:: Records for the task ::

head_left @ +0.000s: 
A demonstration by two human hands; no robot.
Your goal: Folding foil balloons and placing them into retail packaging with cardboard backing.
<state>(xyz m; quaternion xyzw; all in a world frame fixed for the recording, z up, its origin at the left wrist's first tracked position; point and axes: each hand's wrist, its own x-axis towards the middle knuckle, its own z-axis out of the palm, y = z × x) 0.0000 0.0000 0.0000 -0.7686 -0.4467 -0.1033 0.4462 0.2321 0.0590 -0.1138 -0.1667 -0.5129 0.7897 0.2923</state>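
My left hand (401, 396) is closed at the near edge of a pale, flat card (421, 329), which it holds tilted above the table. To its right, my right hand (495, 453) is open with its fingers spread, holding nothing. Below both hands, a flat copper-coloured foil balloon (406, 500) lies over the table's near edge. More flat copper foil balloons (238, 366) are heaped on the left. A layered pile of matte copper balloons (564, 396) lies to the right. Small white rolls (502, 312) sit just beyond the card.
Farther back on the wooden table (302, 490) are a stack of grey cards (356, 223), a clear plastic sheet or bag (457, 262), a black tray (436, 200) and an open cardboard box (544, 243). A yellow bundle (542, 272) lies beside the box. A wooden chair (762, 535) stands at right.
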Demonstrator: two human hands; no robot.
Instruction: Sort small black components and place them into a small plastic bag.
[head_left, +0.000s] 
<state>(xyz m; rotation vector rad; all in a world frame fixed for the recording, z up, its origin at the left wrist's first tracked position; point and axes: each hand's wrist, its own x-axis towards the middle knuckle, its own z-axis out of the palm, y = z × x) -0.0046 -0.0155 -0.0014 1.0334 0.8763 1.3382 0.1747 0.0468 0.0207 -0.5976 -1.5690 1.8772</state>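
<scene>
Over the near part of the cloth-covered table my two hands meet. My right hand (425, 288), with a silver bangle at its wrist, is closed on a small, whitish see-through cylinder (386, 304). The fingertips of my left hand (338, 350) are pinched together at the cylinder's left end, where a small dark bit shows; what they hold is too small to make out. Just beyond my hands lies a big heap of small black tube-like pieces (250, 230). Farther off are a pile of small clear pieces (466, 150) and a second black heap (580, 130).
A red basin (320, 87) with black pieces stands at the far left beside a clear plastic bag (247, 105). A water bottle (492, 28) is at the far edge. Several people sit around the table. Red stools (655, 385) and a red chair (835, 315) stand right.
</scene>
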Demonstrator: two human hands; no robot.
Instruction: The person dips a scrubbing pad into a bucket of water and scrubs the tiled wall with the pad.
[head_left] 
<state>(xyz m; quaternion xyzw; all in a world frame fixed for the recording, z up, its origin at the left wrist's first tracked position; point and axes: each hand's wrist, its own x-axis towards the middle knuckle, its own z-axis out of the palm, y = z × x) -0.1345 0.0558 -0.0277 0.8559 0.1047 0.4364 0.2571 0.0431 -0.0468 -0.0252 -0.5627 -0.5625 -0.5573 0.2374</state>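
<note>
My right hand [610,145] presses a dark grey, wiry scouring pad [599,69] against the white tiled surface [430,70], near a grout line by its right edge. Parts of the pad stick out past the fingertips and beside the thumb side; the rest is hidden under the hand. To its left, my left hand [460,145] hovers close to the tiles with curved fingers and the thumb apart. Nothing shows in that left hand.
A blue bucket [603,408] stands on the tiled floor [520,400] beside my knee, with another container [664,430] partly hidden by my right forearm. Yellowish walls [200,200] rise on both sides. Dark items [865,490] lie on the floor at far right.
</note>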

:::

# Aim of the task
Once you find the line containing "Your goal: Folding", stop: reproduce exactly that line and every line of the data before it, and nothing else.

# Exercise response
head_left @ +0.000s: 
A demonstration by two human hands; no robot.
Your goal: Folding foil balloons and placing them into retail packaging with cardboard backing.

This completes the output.